Элина провела пальцем по выгнутой шее лебедя.
— Это очень красиво…
— Подарок одного приятеля — да, очень красивая штука, — сказала Мария. — Я очень ее люблю.
После неловкой паузы Элина снова принялась за свое:
— …но я так ясно помню… какие-то снотворные пилюли, ты еще принесла их домой для меня!.. До моего замужества! И было задумано, задумано, что я приму их, приму больше положенного, если он… если он не согласится на наши условия… Неужели ты не помнишь?
Мария рассмеялась.
— Элина, милочка, я же тебе сказала, что ничего такого не помню. — Она улыбнулась; казалось, она была изрядно смущена. — Ты что же, намекаешь, будто я хотела толкнуть тебя на самоубийство? Или хотя бы разыграть самоубийство? Да это просто невозможно, такого в моей жизни безусловно не было!
Элина молча помотала головой.
— Право же, Элина… — продолжала Мария, — что, если кто-нибудь услышит тебя? Надеюсь, ты никогда не рассказывала о подобных диких, нездоровых фантазиях своему мужу. Да мне и в голову, конечно же, не могла прийти подобная мысль — ты только представь себе: рисковать жизнью моей единственной дочери — и зачем?.. Это на меня не похоже. Ты это знаешь. Я обеими ногами прочно стою в реальном мире. Просто у тебя, как всегда, разыгралось воображение… тебе ведь уже… тебе уже, по крайней мере, двадцать пять, верно?.. Неужели ты никогда не повзрослеешь? Право же, Элина!
— Значит, не помнишь. Снотворные пилюли. Как ты швырнула их на кровать. Ты не помнишь, — сказала Элина.
— Нечего и помнить, Элина. И вообще все это древняя история, верно? Ты все это выдумала.
— Выдумала?..
— Я не могу тебя понять, Элина, ты меня озадачиваешь. Всегда так было. Вечно ты чего-то придумывала, сочиняла, держала про себя свои мыслишки.
— Да, у меня всегда были свои мыслишки, — сказала Элина. Она медленно провела пальцем по спине лебедя. Она так долго молчала, что Мария в смущении скрестила ноги и снова поставила их рядышком. Элина большим усилием воли заставила себя посмотреть на мать: Мария была очень хороша — уже не так красива, как прежде, но все еще удивительно хороша, с гладкой кожей, покрытой ровным загаром после двух недель, проведенных на Карибском море, ясными и умными, обведенными сине-черной тушью глазами.

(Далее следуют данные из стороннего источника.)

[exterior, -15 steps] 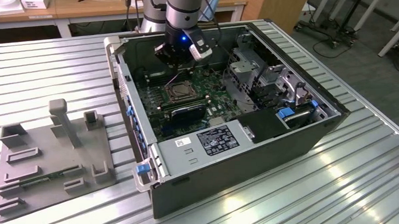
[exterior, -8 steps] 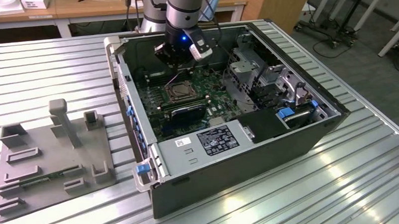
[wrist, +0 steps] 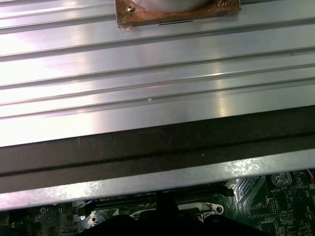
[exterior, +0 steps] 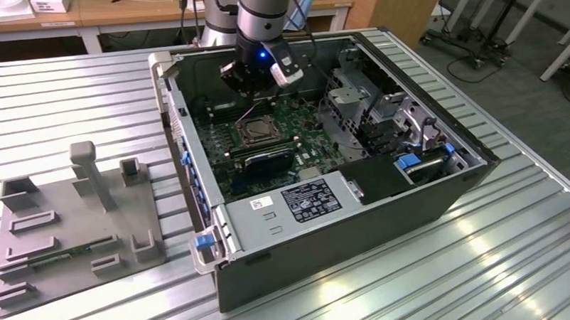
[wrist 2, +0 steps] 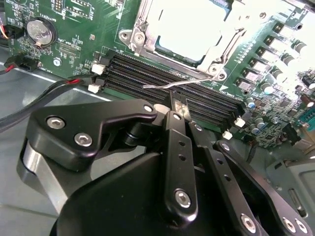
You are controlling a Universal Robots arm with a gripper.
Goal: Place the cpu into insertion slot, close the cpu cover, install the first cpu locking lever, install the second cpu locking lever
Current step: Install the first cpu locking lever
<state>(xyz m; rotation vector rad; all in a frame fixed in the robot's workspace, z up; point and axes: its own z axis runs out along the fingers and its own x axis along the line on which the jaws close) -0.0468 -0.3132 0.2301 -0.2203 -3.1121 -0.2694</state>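
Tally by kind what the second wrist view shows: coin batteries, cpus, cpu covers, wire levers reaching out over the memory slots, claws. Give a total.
coin battery: 1
cpu: 1
cpu cover: 1
wire lever over the memory slots: 1
claw: 1
Total: 5

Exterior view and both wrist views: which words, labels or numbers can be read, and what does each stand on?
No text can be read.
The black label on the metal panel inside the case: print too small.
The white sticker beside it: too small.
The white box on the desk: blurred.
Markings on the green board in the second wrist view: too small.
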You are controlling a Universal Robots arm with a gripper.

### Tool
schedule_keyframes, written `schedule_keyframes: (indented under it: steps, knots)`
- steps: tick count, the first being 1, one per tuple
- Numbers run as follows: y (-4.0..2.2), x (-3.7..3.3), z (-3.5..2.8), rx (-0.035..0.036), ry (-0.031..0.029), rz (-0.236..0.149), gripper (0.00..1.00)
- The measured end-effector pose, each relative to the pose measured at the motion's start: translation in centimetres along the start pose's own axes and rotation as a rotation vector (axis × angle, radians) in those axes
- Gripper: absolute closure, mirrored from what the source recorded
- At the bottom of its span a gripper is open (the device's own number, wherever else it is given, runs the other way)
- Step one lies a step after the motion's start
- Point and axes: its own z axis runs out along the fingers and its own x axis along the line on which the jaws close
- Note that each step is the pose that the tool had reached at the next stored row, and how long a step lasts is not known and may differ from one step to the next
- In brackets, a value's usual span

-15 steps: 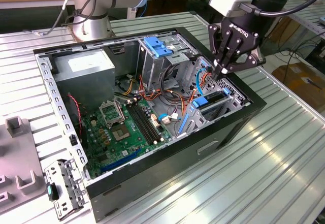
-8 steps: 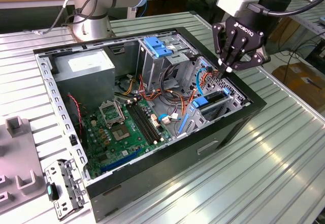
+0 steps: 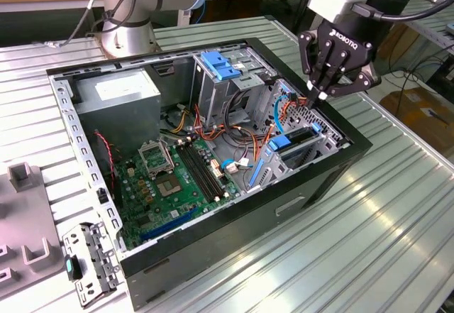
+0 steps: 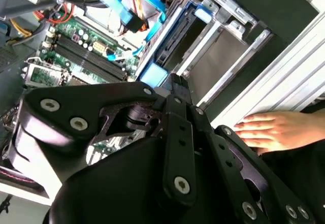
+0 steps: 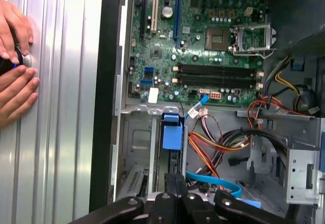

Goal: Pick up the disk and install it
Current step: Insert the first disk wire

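The gripper (image 3: 317, 96) is hanging over the open computer case (image 3: 213, 253) at its end on the exterior view's right. Its black fingers (image 5: 171, 186) are clenching together on nothing and pointing down toward the drive cage (image 3: 320, 141). The disk (image 3: 290, 145) is sitting edge-up in that cage, at the case's near corner on the exterior view's right, with its blue carrier rail showing along the top. It is lying just below the fingertips, and whether they are touching it cannot be told. In the first wrist view the disk's blue tab (image 5: 171, 131) is showing just beyond the closed fingertips. The green motherboard (image 3: 170, 178) is lying on the case floor to the exterior view's left of the disk. A tall grey cage with a blue latch (image 3: 216, 64) is standing at the far side, and the power supply (image 3: 117, 93) is occupying the far corner on the exterior view's left. A person's hands (image 5: 15, 71) are resting on the ribbed metal table (image 3: 397, 213) beside the case.
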Motion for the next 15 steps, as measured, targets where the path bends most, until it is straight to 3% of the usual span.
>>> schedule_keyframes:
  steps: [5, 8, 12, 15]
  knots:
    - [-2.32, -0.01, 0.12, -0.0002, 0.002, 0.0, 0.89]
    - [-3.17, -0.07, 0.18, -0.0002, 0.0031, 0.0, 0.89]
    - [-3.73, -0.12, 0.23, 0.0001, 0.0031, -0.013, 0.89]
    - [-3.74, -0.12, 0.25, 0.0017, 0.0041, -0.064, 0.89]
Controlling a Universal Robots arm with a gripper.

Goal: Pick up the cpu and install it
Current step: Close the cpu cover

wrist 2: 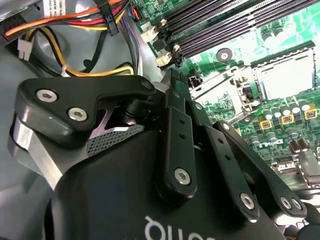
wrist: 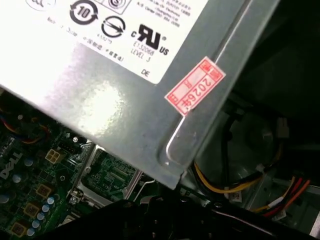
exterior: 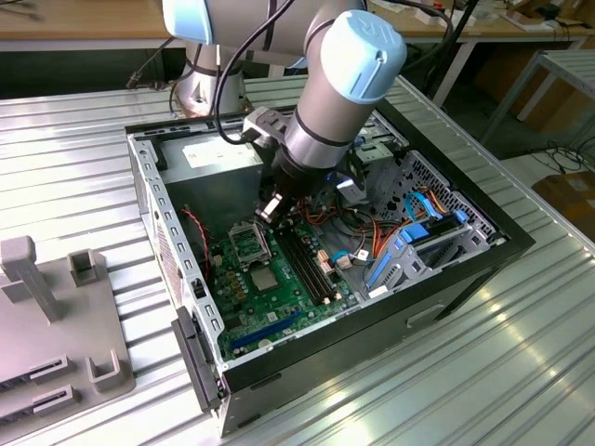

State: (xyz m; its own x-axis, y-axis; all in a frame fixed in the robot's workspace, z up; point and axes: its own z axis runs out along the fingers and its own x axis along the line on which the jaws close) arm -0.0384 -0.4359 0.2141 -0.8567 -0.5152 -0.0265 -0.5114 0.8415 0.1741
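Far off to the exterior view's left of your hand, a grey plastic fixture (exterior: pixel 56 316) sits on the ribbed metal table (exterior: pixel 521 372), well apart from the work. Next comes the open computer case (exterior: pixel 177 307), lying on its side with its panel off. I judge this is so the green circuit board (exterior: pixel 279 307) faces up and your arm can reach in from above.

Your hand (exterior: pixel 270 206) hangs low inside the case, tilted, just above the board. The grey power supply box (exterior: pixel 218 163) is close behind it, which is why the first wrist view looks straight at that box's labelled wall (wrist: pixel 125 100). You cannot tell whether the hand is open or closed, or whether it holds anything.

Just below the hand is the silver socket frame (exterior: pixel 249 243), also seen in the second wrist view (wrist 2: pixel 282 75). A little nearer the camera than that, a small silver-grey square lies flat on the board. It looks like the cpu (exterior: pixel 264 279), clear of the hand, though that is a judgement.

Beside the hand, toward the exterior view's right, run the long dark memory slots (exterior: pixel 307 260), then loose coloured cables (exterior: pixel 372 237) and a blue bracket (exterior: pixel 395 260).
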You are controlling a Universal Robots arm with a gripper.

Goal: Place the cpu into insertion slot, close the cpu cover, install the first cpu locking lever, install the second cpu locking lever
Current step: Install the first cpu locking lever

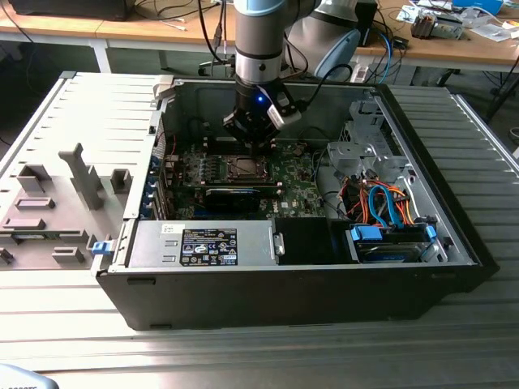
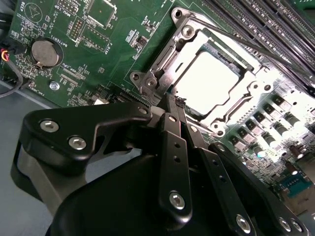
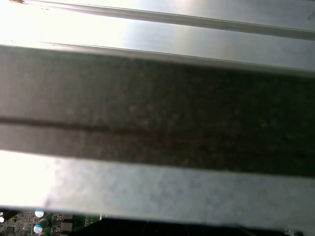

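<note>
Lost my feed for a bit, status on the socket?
Gripper shut, at socket corner. Cpu seated in insertion slot, cpu cover down over it. Nothing blocking.

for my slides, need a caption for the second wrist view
Closed gripper poised at the edge of the cpu cover, which lies shut over the cpu seated in its socket on the green motherboard.

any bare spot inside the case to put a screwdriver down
Likeliest: the flat power supply top along the near wall, and the dark gap between it and the blue drive bay. Crowded: around the gripper over the cpu socket, and the cable bundle.
</note>
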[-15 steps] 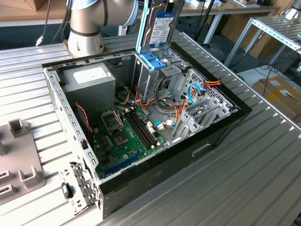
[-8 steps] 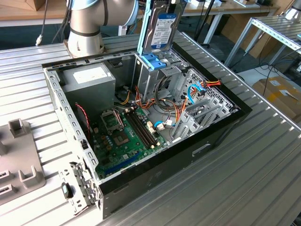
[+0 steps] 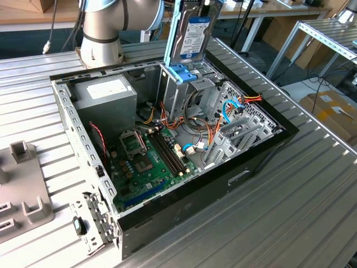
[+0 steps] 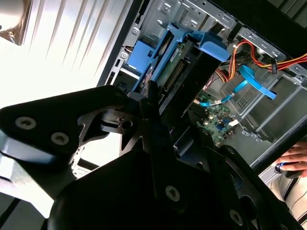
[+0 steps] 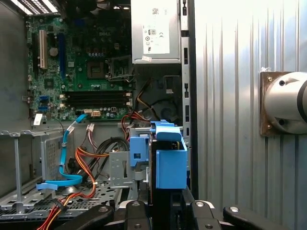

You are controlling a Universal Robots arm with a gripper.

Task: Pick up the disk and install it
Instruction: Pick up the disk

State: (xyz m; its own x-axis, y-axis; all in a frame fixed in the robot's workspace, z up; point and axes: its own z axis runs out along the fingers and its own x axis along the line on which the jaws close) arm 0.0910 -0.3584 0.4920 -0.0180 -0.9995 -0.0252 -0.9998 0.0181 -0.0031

— Ты же знаешь, я всегда счастлива видеть тебя, Элина, — сказала Мария с улыбкой, — но у меня сейчас все дни заполнены до отказа… и вдруг — нечего сказать, приятный сюрприз! — ты являешься сюда и принимаешься обвинять меня в чем-то совершенно непонятном!.. И мне, право же, не нравится на тебе этот свитер — не надо было перетягивать его ремешком. Ты похудела, да? У тебя всегда была плоская грудь — право же, не следует это подчеркивать, а как считает Марвин? Голова у тебя в порядке, прическа вполне подходящая, но тебе не надоело так носить волосы? Распусти их, пусть обрамляют лицо. Это более современно.